Bisnis perbankan semakin ketat seiring semakin tirisnya tabungan masyarakat, berdampak kepada banyaknya Bank Perekonomian Rakyat (BPR) atau BPRS (Syariah) yang gulung tikar.
Kepala Eksekutif Pengawas Perbankan OJK (Otoritas Jasa Keuangan), Dian Ediana Rae mengatakan, penurunan jumlah BPR dan BPRS, seiring konsolidasi sektor perbankan yang berada di bawah kepemilikan yang sama.
Bentuknya bisa peleburan atau pencabutan izin usaha, akibatnya banyak bank berstatus bank dalam resolusi.

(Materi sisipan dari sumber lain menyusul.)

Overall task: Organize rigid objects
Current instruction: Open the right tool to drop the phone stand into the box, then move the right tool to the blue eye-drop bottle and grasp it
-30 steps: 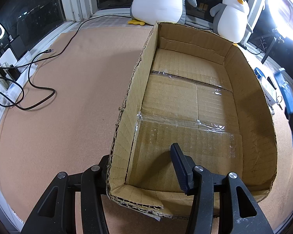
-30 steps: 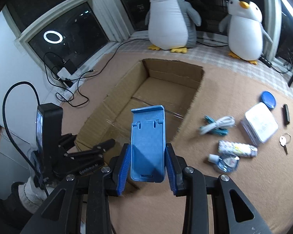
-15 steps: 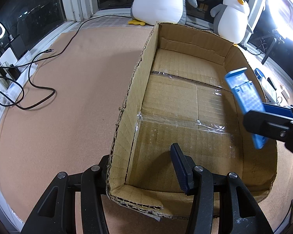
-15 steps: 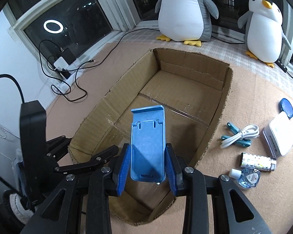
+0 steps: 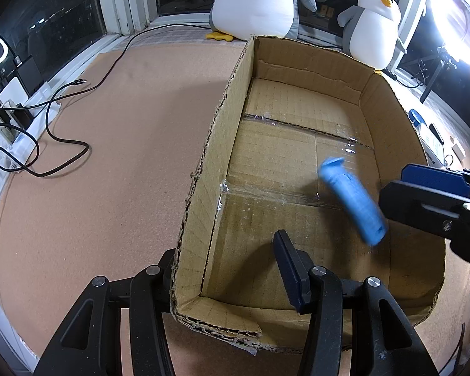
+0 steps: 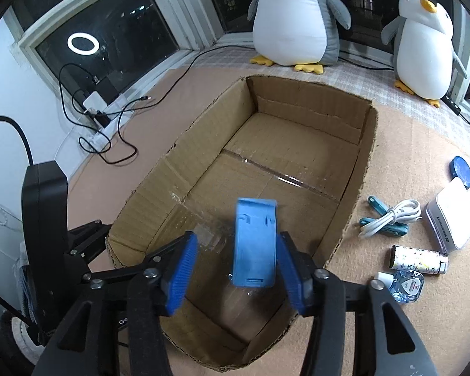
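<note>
An open cardboard box (image 5: 216,144) (image 6: 365,169) lies on the cork-coloured floor. A blue phone stand (image 6: 255,244) (image 5: 351,200), blurred by motion, hangs loose over the box's near half. My right gripper (image 6: 233,242) (image 5: 432,188) is open above the box, jaws wide; the stand sits close to its right pad, away from the left one. My left gripper (image 5: 225,250) is open and straddles the box's near left corner. One of its fingers (image 5: 289,269) is inside the box; the other is hidden behind the wall. The box floor is bare.
Right of the box lie a white cable with teal clips (image 6: 388,217), a white case (image 6: 451,216), a blue round lid (image 6: 460,170), a patterned tube (image 6: 418,258), a small bottle (image 6: 404,285). Two plush penguins (image 6: 293,15) stand behind. Black cables (image 5: 47,119) trail left.
My right gripper carried the blue stand over the box, then opened; the stand has left its grip and is dropping, blurred. The left gripper and box have stayed put.
</note>
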Demonstrator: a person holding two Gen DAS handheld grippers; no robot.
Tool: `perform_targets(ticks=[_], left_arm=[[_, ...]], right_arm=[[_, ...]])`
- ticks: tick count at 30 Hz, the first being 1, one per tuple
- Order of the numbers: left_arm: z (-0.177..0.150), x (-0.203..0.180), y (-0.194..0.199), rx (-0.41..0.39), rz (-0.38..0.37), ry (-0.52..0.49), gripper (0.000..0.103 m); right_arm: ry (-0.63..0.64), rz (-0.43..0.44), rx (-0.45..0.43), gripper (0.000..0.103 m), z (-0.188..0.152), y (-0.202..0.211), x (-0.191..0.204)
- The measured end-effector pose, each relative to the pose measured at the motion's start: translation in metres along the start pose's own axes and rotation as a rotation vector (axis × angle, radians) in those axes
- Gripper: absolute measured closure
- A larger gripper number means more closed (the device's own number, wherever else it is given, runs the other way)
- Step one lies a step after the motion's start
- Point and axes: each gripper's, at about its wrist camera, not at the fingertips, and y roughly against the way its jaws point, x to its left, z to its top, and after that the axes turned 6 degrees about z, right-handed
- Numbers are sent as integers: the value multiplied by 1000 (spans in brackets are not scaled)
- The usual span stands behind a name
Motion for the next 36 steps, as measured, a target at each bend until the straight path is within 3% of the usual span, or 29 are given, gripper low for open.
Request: perform_targets(ticks=[12,17,19,21,29,36], left_arm=[[0,0,0,0,0,-1,49],[0,0,0,-1,0,-1,49],[0,0,0,-1,0,0,49],[0,0,0,-1,0,0,49],[-1,1,0,-1,2,-3,49],[-1,1,0,-2,3,-3,49]], right_arm=[[-86,26,-84,54,-15,43,-24],[-139,-11,-119,53,-35,73,-51],[-155,-35,-125,52,-44,81,-62],[-179,-56,-123,44,-54,87,-76],[-237,-95,-109,43,-73,87,-119],[-248,-60,-75,43,-65,63,-136]])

Sepanjang 2024, OJK mencabut 20 izin usaha BPR/BPRS yang gagal melakukan penyehatan perusahaannya.
Sedangkan periode Januari-17 April 2025, OJK mencabut satu izin usaha BPRS, yakni PT BPRS Gebu Prima di Medan, Sumatra Utara, lantaran tak memenuhi tingkat permodalan dan tingkat kesehatan yang telah ditentukan.
Adapun per Maret 2025 ini, kinerja BPR/BPRS kata Dian masih tumbuh positif, ditopang dengan peningkatan pada aspek aset, penyaluran kredit, dan kondisi dana pihak ketiga (DPK) yang memadai. “Likuiditas BPR-BPRS tetap terjaga dan rasio permodalan yang masih berada di atas regulatory threshold-nya,” terang Dian, dikutip Senin (12/5/2025).

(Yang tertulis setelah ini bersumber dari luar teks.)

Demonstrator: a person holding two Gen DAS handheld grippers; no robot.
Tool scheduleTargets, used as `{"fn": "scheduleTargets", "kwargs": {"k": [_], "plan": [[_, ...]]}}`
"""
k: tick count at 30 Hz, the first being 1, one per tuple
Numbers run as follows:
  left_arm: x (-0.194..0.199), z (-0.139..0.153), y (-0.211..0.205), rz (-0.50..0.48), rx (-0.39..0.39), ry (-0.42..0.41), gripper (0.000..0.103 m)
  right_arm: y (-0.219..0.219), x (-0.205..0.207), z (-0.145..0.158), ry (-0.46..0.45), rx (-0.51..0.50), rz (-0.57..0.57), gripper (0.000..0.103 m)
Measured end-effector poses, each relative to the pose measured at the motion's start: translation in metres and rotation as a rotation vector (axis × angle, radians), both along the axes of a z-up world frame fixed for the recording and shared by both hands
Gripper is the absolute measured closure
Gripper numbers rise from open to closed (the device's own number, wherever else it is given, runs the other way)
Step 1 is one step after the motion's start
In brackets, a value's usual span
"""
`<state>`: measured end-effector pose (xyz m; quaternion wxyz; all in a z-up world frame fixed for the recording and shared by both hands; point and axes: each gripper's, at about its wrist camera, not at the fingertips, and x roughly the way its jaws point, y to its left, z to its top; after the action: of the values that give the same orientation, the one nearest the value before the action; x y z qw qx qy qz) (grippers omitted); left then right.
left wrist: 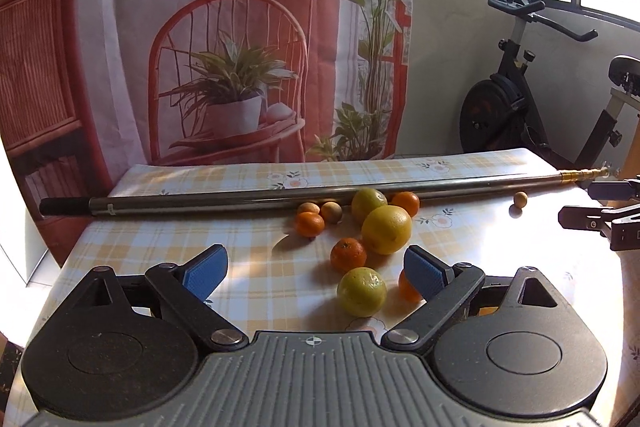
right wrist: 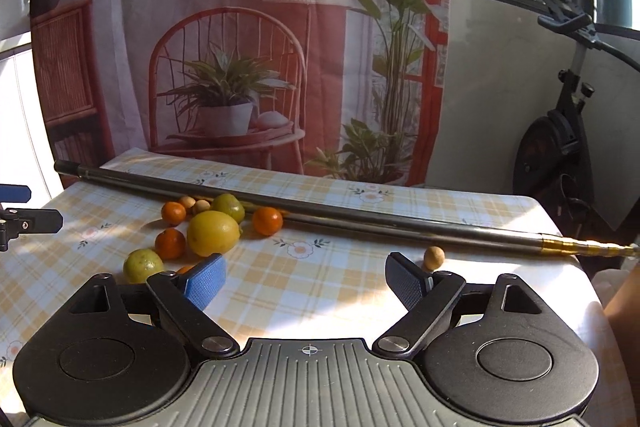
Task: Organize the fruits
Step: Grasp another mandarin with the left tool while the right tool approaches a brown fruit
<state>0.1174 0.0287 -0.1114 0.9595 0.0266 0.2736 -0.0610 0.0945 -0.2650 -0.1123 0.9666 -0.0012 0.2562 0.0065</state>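
Your left tongs [left wrist: 316,271], spread wide and empty, sit nearest the fruit pile [left wrist: 360,243] just ahead and slightly right on the worktop [left wrist: 160,247], while your right tongs [right wrist: 306,283], also spread, have it off to their left.

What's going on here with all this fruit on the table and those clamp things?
A person holds two hand grippers over a checked tablecloth, about to sort fruit. Both the left gripper and right gripper are open and empty. A big lemon, small oranges and greenish citrus sit clustered beside a long metal pole; one small brown fruit lies apart.
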Motion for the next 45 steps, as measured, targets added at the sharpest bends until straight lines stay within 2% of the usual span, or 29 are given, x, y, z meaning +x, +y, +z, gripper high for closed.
{"fn": "scheduleTargets", "kwargs": {"k": [7,11,14,23,26,30,32,38,42,45], "plan": [[0.013,-0.001,0.005,0.017,-0.028,-0.014,0.007,-0.017,0.018,-0.003,-0.001,0.001,-0.004,0.016],[0.024,-0.002,0.01,-0.01,-0.067,-0.01,0.007,-0.022,0.028,-0.008,0.012,0.018,-0.001,0.016],[0.033,-0.007,0.013,-0.043,-0.114,0.013,0.007,-0.025,0.036,-0.013,0.022,0.021,-0.002,0.016],[0.06,-0.023,0.016,-0.057,-0.149,0.097,0.01,-0.032,0.051,-0.026,0.04,0.033,0.022,0.016],[0.066,-0.031,0.012,-0.085,-0.136,0.127,0.021,-0.034,0.053,-0.029,0.042,0.05,0.016,0.016],[0.069,-0.039,0.002,-0.097,-0.078,0.137,0.023,-0.039,0.056,-0.033,0.043,0.064,-0.013,0.016],[0.074,-0.041,0.003,-0.101,-0.089,0.144,0.025,-0.042,0.057,-0.035,0.046,0.079,-0.014,0.016],[0.098,-0.042,0.014,-0.037,-0.159,0.168,0.048,-0.044,0.058,-0.041,0.055,0.084,-0.015,0.017],[0.117,-0.042,0.018,-0.01,-0.192,0.165,0.049,-0.047,0.059,-0.043,0.059,0.11,-0.027,0.017],[0.133,-0.047,0.015,0.001,-0.183,0.167,0.049,-0.048,0.061,-0.047,0.066,0.124,-0.032,0.017]]}}
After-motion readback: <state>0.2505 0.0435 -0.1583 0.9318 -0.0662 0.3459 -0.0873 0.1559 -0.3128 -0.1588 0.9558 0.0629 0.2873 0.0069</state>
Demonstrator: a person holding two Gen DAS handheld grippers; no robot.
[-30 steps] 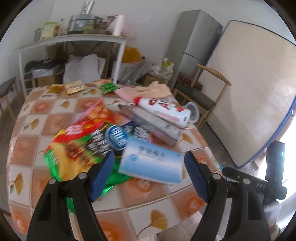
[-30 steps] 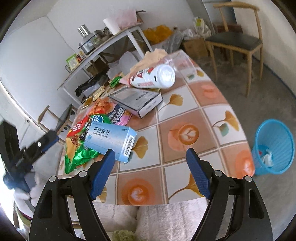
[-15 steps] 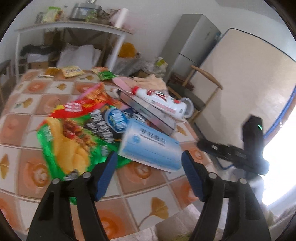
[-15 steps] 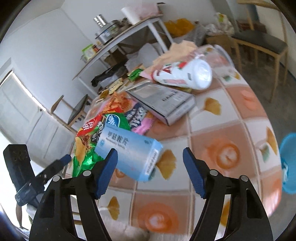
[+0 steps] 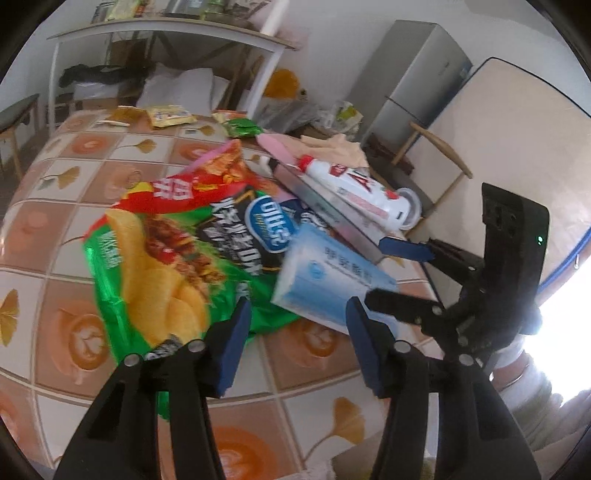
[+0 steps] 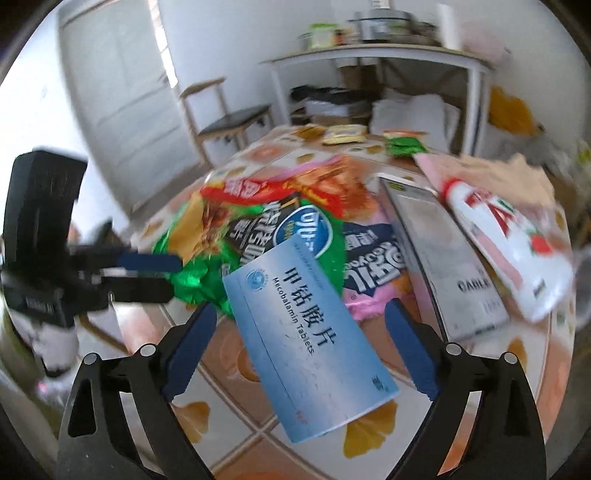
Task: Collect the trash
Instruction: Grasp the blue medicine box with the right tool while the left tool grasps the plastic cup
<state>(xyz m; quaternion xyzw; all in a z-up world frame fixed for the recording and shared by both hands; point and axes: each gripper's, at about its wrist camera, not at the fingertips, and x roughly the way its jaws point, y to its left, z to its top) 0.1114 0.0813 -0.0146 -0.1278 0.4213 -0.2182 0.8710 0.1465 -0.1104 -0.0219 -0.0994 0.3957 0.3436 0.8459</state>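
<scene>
A light blue tablet box (image 6: 306, 339) lies on the tiled table, partly on a green and red chip bag (image 5: 155, 254). My right gripper (image 6: 299, 332) is open with a finger on each side of the box, not touching it. It also shows in the left wrist view (image 5: 391, 273), open around the box's far end (image 5: 332, 284). My left gripper (image 5: 299, 343) is open and empty just in front of the chip bag and box. A grey flat box (image 6: 450, 266) and a white bottle (image 6: 513, 251) lie on their sides behind.
A pink snack wrapper (image 6: 373, 269), small packets (image 5: 170, 116) and a beige cloth (image 5: 332, 147) litter the table (image 5: 92, 147). A white shelf (image 5: 166, 33), a chair (image 5: 436, 155) and a fridge (image 5: 413, 81) stand beyond it.
My right gripper has swung left and moved in over the blue box, now straddling it. My left gripper has moved closer to the chip bag and box.
</scene>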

Meski demikian, rasio kredit bermasalah atawa non performing loan (NPL) BPR/BPRS kata Dian masih terkontraksi. Hal ini akibat scarring effect pasca pandemi Covid-19 yang berdampak pada nasabah perorangan atau pengusaha mikro, kecil, dan menengah (UMKM) di daerah yang menjadi target nasabah BPR dan BPRS.

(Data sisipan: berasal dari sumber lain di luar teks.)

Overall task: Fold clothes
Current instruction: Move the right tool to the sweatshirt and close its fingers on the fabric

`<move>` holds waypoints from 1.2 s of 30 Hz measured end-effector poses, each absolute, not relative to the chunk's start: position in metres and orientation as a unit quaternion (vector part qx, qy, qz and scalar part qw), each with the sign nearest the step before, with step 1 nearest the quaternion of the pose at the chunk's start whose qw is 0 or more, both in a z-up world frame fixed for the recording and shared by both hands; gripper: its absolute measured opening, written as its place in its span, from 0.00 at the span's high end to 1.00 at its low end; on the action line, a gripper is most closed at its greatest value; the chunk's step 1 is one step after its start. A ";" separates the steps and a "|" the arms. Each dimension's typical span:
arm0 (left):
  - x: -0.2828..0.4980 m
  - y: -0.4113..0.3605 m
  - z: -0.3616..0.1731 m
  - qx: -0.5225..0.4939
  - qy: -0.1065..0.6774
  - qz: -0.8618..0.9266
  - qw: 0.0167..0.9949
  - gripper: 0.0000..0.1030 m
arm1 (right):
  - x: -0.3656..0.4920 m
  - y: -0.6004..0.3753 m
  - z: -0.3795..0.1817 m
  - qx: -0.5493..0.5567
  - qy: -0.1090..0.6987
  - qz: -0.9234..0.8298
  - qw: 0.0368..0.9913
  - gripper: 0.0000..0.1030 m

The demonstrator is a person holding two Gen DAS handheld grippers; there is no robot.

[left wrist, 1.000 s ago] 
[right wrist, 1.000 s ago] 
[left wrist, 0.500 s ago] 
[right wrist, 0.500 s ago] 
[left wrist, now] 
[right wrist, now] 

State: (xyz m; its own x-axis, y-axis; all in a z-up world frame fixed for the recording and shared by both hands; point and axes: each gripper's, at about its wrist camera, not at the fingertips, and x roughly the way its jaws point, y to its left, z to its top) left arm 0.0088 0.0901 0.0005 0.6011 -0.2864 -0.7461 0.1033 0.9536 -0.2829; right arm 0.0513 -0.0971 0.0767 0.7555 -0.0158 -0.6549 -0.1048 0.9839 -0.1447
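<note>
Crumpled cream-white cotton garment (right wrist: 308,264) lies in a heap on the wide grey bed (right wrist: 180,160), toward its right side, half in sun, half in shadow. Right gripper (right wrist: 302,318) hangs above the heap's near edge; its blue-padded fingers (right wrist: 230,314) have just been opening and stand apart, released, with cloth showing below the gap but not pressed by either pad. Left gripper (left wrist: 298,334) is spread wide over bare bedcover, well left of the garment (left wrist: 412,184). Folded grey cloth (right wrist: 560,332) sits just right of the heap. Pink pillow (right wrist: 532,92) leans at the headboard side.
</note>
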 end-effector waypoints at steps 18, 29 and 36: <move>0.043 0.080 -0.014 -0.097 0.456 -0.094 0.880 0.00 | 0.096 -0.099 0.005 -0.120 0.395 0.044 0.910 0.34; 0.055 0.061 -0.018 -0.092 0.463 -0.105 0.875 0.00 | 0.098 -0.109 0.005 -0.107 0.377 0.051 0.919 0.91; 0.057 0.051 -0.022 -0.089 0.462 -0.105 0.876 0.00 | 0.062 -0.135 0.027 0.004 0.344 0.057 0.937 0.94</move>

Untuk mengantisipasi potensi kerugian ini, OJK telah meminta BPR dan BPRS untuk membentuk cadangan kerugian penurunan nilai (CKPN) yang memadai.
Selain itu untuk meningkatkan kualitas manajemen risiko BPR dan BPRS, OJK telah menerbitkan berbagai aturan seperti Peraturan OJK (POJK) Nomor 9 Tahun 2024 tentang Penerapan Tata Kelola bagi BPR dan BPRS yang dilengkapi dengan SEOJK Nomor 12/SEOJK.03/2024 tentang Penerapan Tata Kelola Bagi BPR.
Tak cuma itu, OJK juga telah menerbitkan Surat Edaran OJK Nomor 21/SEOJK.03/2024 tentang Standar Akuntansi Keuangan Indonesia untuk Entitas Privat atau SAK-EP.